The Aussie Dollar’s cousin, the Kiwi Dollar, is also up following the Reserve Bank of New Zealand’s decision to cut its benchmark interest rate from 2.75% to 2.5%. Because the move was widely expected, and as a result of the RBNZ’s comment that it expects its inflation target to be achieved “at current interest rate settings”, the Kiwi moved three cents higher following the announcement, more than offsetting the losses it had incurred yesterday.

The South African Rand on the other hand came to grief in spectacular fashion yesterday evening on news that President Zuma had sacked his finance minister, Nhlanhla Nene, replacing him with David van Rooyen. The removal of Mr Nene has therefore cast doubt on the government’s commitment to tackling the country’s fiscal deficit. In little more than half an hour the rand lost 4% of its value, falling to all-time lows against Sterling at 23.40. The Rand has staged a slight recovery but is still down by -4.3% on the day as a result of earlier losses.

Had it not been for the Rand, the US and Canadian Dollar’s would have been the day’s biggest losers. Both fell by around -1%; a cent and a half for the US Dollar and two cents for the Canadian Dollar against Sterling. There was no clear justification for the move so it might have resulted simply from investors squaring their positions in good time for the US Federal Reserve’s rate announcement next week.

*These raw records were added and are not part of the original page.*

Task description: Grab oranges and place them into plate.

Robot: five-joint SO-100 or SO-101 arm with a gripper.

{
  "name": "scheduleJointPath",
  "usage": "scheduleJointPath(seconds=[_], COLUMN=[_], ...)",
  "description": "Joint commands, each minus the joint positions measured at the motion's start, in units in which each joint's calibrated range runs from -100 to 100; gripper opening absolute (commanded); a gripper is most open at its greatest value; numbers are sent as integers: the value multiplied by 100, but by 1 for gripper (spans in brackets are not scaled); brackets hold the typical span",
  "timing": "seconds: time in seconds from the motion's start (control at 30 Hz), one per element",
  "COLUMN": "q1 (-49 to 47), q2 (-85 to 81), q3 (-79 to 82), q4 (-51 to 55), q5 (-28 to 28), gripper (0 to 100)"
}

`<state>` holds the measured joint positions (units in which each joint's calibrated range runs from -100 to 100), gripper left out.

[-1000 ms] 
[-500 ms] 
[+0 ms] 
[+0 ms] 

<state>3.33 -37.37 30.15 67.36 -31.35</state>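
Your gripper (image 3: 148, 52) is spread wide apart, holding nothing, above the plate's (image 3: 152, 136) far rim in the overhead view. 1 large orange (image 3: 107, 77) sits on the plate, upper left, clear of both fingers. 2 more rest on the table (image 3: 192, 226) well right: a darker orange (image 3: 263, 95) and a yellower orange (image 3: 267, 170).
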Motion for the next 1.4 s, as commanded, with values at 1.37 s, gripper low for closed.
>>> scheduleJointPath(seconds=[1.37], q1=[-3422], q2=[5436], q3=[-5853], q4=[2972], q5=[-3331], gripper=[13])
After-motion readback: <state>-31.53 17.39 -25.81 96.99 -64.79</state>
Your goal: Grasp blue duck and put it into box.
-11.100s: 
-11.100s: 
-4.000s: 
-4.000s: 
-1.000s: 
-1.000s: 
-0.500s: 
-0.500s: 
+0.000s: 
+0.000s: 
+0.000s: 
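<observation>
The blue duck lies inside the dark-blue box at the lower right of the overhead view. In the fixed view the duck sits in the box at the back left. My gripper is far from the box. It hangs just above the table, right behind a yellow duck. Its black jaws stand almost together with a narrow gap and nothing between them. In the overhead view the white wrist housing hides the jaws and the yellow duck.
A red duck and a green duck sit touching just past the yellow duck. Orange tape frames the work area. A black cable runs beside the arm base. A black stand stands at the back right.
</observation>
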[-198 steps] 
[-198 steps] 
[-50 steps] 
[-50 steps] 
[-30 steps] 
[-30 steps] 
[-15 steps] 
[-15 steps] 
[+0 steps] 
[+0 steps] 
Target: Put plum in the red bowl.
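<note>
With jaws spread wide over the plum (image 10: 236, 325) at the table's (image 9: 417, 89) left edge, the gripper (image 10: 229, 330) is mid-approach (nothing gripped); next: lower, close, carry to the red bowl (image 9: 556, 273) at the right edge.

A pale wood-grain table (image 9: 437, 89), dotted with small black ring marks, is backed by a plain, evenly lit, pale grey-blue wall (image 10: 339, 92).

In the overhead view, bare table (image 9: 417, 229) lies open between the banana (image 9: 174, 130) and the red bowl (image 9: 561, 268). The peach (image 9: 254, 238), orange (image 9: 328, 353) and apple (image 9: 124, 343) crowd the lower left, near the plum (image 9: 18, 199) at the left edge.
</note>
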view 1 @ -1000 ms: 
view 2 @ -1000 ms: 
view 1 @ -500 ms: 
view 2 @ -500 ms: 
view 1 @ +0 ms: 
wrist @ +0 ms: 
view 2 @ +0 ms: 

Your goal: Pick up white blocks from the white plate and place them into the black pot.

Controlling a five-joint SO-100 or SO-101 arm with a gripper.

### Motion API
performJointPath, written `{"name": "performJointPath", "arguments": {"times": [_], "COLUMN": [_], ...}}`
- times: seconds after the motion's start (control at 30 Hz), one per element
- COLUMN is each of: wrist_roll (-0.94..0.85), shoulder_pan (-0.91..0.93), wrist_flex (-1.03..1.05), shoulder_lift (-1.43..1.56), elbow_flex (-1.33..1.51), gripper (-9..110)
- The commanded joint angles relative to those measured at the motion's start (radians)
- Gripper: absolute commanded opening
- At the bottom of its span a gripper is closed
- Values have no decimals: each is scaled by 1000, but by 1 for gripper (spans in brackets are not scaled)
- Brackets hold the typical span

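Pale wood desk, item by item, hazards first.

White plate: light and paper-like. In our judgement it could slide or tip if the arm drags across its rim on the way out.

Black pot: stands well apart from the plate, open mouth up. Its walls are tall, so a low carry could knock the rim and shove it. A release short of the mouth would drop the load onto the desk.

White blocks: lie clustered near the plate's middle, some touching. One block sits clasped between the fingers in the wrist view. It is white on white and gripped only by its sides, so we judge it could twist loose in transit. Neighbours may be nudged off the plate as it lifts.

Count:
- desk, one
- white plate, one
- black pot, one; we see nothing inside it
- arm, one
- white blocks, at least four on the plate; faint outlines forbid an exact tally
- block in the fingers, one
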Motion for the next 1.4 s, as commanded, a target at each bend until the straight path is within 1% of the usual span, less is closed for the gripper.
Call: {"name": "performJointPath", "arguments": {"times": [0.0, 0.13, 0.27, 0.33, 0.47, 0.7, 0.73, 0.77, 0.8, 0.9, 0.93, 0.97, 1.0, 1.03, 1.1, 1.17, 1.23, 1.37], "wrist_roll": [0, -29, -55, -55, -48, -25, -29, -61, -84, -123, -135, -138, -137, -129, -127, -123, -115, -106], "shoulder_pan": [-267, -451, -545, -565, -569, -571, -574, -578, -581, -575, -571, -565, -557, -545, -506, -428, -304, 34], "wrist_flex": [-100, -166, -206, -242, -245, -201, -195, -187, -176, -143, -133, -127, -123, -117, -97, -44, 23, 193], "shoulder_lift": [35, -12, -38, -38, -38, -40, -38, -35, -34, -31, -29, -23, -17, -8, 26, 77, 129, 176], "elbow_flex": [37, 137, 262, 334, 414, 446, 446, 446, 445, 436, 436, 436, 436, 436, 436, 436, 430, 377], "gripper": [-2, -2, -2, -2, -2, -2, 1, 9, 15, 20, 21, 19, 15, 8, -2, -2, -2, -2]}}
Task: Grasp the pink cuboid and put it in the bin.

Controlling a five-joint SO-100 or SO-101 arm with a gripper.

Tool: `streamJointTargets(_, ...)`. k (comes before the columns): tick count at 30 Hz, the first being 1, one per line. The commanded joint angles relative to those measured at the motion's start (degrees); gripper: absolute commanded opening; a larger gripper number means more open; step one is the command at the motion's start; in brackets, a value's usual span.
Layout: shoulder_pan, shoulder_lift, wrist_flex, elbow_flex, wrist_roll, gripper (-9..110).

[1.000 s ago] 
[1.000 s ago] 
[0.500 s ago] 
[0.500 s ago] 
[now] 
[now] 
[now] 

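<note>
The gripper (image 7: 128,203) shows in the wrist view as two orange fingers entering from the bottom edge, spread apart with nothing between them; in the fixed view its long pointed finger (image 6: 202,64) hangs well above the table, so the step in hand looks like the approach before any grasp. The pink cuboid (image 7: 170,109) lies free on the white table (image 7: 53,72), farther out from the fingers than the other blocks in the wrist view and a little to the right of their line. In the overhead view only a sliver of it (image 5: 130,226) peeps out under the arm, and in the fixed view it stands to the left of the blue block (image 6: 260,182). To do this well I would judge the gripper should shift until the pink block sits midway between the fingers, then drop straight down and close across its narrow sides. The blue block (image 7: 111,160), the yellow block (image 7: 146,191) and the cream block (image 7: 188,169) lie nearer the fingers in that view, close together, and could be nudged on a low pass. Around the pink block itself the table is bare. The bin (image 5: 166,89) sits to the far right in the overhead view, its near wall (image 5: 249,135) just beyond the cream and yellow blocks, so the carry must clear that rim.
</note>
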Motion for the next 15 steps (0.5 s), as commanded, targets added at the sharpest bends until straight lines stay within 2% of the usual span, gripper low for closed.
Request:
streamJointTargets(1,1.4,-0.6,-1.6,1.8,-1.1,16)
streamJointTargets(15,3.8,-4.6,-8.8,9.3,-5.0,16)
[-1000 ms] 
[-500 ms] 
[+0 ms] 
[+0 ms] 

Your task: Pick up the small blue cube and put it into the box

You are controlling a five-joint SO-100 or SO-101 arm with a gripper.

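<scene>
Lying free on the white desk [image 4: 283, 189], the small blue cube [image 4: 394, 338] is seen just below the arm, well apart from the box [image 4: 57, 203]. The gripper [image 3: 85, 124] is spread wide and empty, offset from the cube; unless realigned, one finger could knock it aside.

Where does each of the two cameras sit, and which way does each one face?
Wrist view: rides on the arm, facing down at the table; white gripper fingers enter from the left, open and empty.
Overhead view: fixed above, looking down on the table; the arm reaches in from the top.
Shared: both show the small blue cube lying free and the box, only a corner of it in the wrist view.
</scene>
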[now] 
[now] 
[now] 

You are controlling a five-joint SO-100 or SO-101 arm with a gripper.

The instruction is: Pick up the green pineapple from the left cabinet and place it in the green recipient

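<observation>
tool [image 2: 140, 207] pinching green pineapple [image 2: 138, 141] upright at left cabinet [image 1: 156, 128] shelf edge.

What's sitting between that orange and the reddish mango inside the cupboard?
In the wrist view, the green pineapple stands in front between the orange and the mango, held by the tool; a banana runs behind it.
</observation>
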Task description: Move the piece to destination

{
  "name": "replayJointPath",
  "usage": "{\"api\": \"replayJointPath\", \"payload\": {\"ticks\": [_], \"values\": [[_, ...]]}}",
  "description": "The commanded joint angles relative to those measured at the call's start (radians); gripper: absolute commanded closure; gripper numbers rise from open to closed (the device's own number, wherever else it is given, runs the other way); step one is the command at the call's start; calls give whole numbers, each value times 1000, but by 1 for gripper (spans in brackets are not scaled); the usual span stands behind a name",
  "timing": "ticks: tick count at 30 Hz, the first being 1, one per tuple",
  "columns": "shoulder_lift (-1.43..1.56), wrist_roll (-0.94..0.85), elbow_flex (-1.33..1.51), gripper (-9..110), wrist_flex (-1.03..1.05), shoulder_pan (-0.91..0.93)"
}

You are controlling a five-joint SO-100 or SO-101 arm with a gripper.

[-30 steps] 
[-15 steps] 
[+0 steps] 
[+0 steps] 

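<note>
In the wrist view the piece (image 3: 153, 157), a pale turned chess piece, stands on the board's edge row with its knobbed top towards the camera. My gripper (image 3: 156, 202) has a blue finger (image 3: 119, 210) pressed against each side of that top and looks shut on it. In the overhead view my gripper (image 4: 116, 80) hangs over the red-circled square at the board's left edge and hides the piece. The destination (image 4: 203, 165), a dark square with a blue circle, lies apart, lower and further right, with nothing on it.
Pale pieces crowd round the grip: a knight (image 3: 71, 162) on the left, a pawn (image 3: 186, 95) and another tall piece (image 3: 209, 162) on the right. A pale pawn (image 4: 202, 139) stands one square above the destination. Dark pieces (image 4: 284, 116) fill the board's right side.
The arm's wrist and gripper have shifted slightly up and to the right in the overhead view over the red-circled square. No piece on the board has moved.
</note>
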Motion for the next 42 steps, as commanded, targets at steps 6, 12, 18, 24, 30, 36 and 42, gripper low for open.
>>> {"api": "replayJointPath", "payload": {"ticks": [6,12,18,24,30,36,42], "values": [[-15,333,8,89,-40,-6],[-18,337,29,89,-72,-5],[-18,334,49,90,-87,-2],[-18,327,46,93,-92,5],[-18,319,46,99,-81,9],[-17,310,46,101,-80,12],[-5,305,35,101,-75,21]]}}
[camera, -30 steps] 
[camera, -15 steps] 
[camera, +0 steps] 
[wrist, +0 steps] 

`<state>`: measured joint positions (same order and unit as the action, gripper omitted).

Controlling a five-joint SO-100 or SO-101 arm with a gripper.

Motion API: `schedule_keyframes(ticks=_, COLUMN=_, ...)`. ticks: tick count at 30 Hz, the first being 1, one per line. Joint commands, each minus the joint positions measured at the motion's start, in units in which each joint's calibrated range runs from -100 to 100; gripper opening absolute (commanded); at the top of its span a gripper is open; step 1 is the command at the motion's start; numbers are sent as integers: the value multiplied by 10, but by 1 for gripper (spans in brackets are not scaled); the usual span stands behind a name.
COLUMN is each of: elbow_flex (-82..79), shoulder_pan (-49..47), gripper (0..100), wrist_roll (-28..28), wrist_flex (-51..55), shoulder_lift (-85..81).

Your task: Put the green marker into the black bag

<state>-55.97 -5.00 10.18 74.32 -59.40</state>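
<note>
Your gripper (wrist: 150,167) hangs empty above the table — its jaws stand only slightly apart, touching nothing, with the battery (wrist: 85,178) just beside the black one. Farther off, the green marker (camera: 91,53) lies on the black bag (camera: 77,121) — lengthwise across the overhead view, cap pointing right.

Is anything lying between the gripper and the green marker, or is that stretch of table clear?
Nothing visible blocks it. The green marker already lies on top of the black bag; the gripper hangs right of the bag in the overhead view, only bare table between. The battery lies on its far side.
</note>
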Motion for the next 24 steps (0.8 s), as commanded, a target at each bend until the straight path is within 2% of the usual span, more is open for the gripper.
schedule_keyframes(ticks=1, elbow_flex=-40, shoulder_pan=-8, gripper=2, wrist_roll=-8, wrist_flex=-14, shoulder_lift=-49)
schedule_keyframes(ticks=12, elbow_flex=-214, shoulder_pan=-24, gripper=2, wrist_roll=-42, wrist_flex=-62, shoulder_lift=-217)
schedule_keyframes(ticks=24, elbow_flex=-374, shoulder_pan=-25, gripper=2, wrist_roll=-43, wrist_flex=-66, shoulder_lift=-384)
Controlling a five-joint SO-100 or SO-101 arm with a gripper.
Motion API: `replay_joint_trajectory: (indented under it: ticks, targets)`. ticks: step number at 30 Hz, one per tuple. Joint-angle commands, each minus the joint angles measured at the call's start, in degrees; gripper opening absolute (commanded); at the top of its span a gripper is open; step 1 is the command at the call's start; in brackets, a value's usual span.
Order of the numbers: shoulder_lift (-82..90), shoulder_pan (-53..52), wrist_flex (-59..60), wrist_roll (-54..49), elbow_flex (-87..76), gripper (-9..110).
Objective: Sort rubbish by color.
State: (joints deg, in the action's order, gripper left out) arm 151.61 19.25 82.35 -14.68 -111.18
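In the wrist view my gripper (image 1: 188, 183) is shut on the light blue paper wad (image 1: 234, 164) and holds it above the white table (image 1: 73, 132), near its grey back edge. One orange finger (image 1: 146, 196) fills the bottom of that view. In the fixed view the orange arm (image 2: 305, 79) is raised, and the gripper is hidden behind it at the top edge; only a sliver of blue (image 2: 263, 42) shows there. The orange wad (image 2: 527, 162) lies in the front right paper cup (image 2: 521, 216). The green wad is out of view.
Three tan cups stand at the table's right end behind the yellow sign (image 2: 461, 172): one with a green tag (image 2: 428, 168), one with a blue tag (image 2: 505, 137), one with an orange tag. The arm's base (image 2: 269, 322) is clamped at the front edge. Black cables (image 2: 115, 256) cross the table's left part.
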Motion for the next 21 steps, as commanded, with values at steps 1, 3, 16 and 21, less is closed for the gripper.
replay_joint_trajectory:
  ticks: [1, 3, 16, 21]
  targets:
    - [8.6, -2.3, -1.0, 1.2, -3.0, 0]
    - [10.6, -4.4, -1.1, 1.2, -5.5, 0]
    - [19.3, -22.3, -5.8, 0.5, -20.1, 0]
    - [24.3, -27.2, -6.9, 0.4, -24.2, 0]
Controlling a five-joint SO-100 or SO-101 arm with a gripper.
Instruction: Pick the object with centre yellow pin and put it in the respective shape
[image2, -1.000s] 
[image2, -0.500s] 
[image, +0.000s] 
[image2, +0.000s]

There are two more central bank policy decisions to come today, from the Swiss National Bank and the Bank of England. One is fairly predictable; the other is not. The ecostat agenda holds little promise. Most believe the Bank of England will keep its Bank Rate at 0.5% for an 82nd month, with eight members of the Monetary Policy Committee voting for an unchanged benchmark rate and one in favour of an immediate increase. The Swiss National Bank’s decision is a different matter. A move further into negative territory is easy enough to imagine.